I like David Crosby because he isn’t a megapastor. His large church does great ministry and has a very good reputation in the community. His traditional Cooperative Program support (greater than the SBC average percentage but having dropped post-Katrina) appeals to those who think churches should return to the halcyon double-digit days of a generation or more ago. I’d guess that his appointment and nominees would broaden the tent.
I like Steve Gaines because his church, Bellevue, is the former pastorate of my generation’s most outstanding SBC pastor, Adrian Rogers. I get the impression that it is a traditional megachurch, perhaps an oxymoronic phrase, but it looks like the typical megachurch in the affluent suburbs around here. Colleagues that I respect who interact with him like him and speak highly of him.

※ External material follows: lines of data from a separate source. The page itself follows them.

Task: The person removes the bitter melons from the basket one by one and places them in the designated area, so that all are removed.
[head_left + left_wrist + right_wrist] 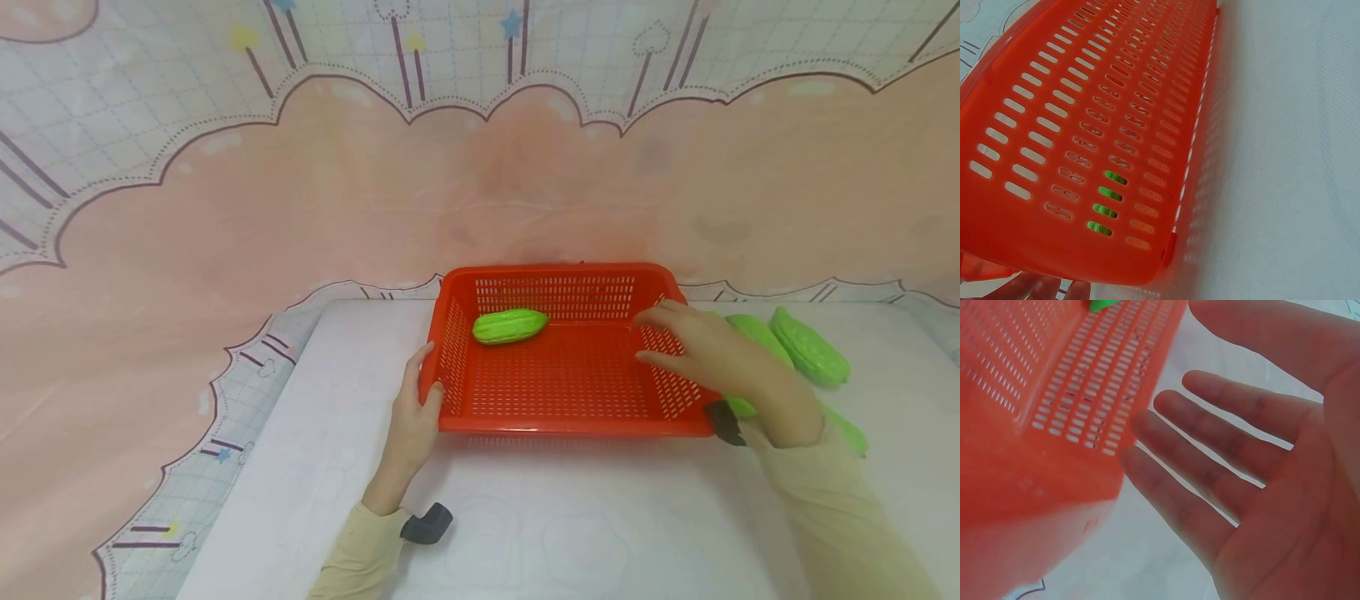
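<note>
A red perforated plastic basket [562, 427] stands on the white table. Inside it, towards the back left, lies a bright green bitter melon [510, 326] with ridged skin. My left hand [412, 421] grips the basket's left rim, thumb near the edge; in the left wrist view only some fingertips [1044, 289] show beneath the red wall. Over the basket's right side is my right hand [701, 346], holding nothing, its fingers spread and nearly straight in the right wrist view. Through the slots of the basket wall [1035, 147], green patches show in the left wrist view.
To the right of the basket several more green bitter melons [810, 348] lie on the white table [525, 533], partly hidden by my right hand and forearm. A patterned pink and white cloth [337, 200] hangs behind the table.
</note>
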The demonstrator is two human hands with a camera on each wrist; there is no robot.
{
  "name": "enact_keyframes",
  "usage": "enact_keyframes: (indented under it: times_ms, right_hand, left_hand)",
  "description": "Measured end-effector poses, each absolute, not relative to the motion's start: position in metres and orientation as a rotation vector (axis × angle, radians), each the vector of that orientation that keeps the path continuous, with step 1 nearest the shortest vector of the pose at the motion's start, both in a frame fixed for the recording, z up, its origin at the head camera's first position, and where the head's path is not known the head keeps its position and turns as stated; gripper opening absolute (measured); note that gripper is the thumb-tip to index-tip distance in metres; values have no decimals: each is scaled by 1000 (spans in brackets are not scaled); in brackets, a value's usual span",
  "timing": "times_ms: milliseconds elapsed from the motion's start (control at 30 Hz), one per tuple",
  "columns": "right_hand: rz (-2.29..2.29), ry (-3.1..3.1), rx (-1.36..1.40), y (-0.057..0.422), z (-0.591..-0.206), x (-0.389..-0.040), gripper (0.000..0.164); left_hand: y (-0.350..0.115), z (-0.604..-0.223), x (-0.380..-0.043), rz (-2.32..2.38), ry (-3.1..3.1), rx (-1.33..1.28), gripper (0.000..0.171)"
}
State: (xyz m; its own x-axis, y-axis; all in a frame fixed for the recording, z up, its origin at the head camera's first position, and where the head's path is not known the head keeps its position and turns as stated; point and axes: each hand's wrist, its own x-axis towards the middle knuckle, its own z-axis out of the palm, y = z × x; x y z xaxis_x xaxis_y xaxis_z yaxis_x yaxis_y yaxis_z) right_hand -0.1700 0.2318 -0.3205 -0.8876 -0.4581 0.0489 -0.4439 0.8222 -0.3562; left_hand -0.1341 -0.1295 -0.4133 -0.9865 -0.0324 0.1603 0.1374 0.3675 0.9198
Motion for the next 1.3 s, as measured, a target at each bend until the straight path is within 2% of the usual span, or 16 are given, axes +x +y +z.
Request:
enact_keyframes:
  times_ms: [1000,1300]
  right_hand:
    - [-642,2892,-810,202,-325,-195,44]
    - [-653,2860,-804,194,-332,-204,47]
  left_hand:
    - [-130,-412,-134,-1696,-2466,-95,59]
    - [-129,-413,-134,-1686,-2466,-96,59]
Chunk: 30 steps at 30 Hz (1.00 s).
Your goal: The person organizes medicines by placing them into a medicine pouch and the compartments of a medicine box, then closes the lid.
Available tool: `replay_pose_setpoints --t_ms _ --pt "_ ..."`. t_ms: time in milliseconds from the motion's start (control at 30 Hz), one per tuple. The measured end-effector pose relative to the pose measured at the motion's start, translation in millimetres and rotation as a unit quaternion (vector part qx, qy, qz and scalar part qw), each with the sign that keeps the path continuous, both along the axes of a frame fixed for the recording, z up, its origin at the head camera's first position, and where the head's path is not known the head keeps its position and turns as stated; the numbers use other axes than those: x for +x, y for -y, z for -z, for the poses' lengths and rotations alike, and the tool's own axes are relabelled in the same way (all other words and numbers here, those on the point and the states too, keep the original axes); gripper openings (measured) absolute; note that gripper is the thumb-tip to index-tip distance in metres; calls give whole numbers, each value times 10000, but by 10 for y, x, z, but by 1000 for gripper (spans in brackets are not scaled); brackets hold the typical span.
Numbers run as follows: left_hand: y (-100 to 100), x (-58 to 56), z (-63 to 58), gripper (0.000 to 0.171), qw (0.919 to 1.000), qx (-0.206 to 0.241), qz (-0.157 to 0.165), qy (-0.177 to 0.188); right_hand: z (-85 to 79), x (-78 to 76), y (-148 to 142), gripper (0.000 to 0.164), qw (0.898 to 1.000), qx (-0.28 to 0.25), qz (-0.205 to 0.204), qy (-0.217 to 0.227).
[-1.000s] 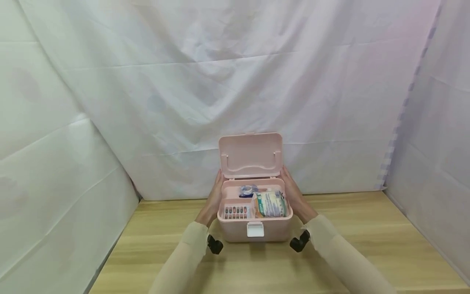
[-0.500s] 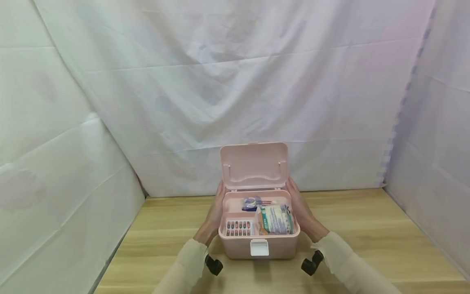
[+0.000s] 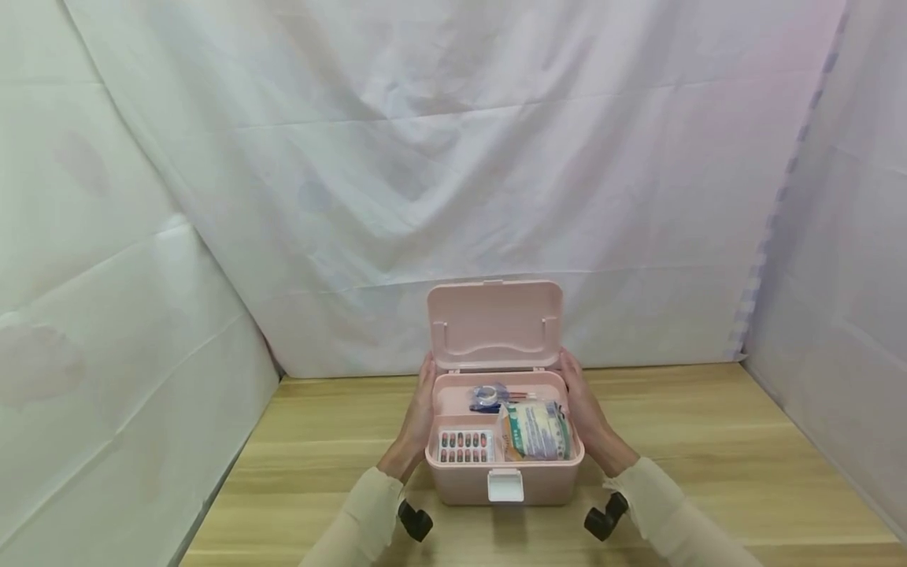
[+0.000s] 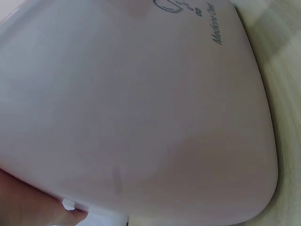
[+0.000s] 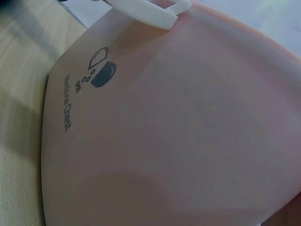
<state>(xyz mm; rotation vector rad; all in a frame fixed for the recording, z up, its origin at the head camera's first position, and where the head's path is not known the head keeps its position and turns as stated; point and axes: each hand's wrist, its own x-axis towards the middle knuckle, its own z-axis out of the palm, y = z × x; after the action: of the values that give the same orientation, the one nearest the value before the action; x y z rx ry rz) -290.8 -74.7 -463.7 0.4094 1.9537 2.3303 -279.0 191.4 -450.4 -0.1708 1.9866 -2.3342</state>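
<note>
A pink medicine box [image 3: 453, 484] with its lid [image 3: 494, 323] raised stands on the wooden table. My left hand [image 3: 418, 417] lies along its left side and my right hand [image 3: 590, 417] along its right, fingers pointing to the back. Both wrist views are filled by the box's walls, printed "Medicine Chest"; fingers [image 4: 28, 205] of the left hand show by the rim. Inside are a blister pack of capsules [image 3: 464, 446], a soft printed packet [image 3: 537, 431], a small clear bag with a white ring [image 3: 487, 395] and thin red-and-white sticks [image 3: 523, 395]. A white latch [image 3: 505, 486] hangs in front.
The wooden table [image 3: 326, 457] meets a white cloth backdrop [image 3: 340, 236] just behind the box. White cloth also hangs on the left and right sides. A black wrist camera [image 3: 414, 520] sits under the left wrist, another black camera [image 3: 606, 516] under the right.
Between both hands, the box has come nearer to me, most of it in the first half second. Its lid has stayed up. The view has shifted slightly.
</note>
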Motion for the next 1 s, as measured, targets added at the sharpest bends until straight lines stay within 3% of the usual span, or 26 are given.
replay_pose_setpoints --t_ms 267,500,667,833,1000 --pt "-17 30 7 67 9992 13 -378 114 6 26 -14 73 9986 405 334 57" --pt "-24 37 -10 70 9986 -65 -517 68 25 12 -7 68 9994 80 333 -5" --pt "-14 23 8 66 9989 118 -452 1 43 -7 5 69 9995 -231 194 -36" --pt "-27 1 26 52 9984 297 -475 54 55 -36 -8 78 9998 71 170 35" --pt "-28 6 54 37 9979 361 -501 194 97 -49 -51 47 9987 -382 337 -78"
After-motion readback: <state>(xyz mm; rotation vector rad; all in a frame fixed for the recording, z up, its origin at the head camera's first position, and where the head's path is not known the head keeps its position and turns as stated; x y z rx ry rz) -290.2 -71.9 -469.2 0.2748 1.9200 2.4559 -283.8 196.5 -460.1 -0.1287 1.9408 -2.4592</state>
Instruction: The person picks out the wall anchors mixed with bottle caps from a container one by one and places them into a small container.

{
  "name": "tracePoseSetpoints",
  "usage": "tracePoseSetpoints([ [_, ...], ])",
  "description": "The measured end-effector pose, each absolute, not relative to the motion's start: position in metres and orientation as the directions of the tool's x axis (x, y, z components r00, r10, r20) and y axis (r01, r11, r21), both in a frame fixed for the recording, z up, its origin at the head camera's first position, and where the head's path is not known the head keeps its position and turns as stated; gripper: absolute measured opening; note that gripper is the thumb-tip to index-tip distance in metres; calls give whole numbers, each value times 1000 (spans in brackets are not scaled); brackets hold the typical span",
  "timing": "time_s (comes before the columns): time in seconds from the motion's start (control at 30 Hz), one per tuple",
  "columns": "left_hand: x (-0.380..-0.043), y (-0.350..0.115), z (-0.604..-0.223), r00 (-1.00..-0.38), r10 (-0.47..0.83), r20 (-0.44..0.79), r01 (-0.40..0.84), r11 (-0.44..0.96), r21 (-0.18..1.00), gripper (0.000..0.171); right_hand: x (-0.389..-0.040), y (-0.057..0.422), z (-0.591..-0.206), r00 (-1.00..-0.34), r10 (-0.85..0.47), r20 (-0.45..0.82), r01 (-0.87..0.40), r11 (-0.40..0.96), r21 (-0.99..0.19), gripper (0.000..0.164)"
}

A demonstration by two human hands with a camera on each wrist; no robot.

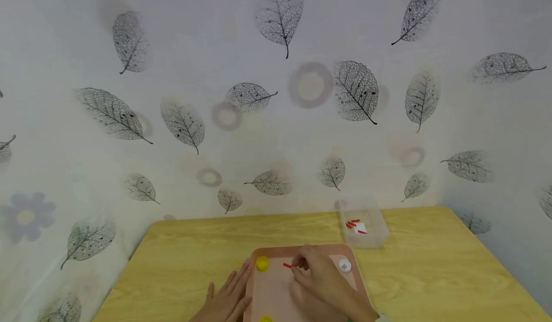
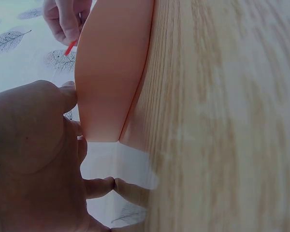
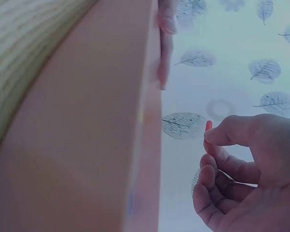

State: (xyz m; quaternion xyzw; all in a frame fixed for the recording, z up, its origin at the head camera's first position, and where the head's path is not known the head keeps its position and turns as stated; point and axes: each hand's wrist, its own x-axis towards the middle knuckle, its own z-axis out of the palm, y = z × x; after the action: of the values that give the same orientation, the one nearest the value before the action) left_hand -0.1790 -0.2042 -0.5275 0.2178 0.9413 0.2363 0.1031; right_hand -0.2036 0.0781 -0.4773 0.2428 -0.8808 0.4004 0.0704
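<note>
Between thumb and index finger, my right hand (image 1: 322, 278) pinches a small thin red strip (image 1: 287, 265) over the pink tray (image 1: 280, 250). In the right wrist view, the end of the red strip (image 3: 209, 125) pokes out past the thumb tip. With fingers straight and spread, my left hand (image 1: 226, 297) lies along the tray's left side, on the wooden table. The left wrist view shows the left thumb and a fingertip right at the tray's rim. Inside the tray, a yellow round piece (image 1: 262, 263) sits at the far left corner and a white round piece (image 1: 344, 265) at the far right.
Behind the tray's right corner stands a clear plastic box (image 1: 376, 238) with several red strips (image 1: 351, 224) and a white piece (image 1: 360, 227) inside. Another yellow piece (image 1: 265, 319) shows at the bottom of the head view. A leaf-patterned wall (image 1: 276, 140) rises behind the wooden table (image 1: 194, 238).
</note>
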Motion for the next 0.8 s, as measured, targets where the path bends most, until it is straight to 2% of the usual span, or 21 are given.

I like J. D. Greear because his non-traditional megachurch has focused so much on overseas missions. That Summit has 149 individuals currently serving with our International Mission Board is not just impressive. It is astonishing. At some point even his critics might consider that many similar non-mega churches with cool-haired pastors have little to do with the SBC. Greear and his church have pointedly called for the next generation to take responsibility for SBC entities and ministries.
We’ve seen some odd things this year. The rap piece for J. D. (I thought it was clever, appropriate, and funny). Paid advertising, and I don’t recall any such previously, by one of the candidate or his supporters, a social media buy on behalf of Gaines. (I guess that’s where we are these days). We have a smattering of tendentious reporting and, yes, Calvinism has bubbled up occasionally. But let’s rejoice that we have three stellar pastors, men of integrity, and not any buffoonish or devious characters like our national election has given us this year.
Need I note that there are some age differentials: Crosby is 63 (I think), Gaines is 58. Greear, 44. Generational changes will roll on in. This may be the year.
Is it any indication of what is to come that the non-traditional, non-celebrity, non-mega pastor, Dave Miller was elected president of the Pastor’s Conference? Maybe. Maybe not. Clearly, that crowd favored, slightly, the new guy with a new plan.
We will know soon.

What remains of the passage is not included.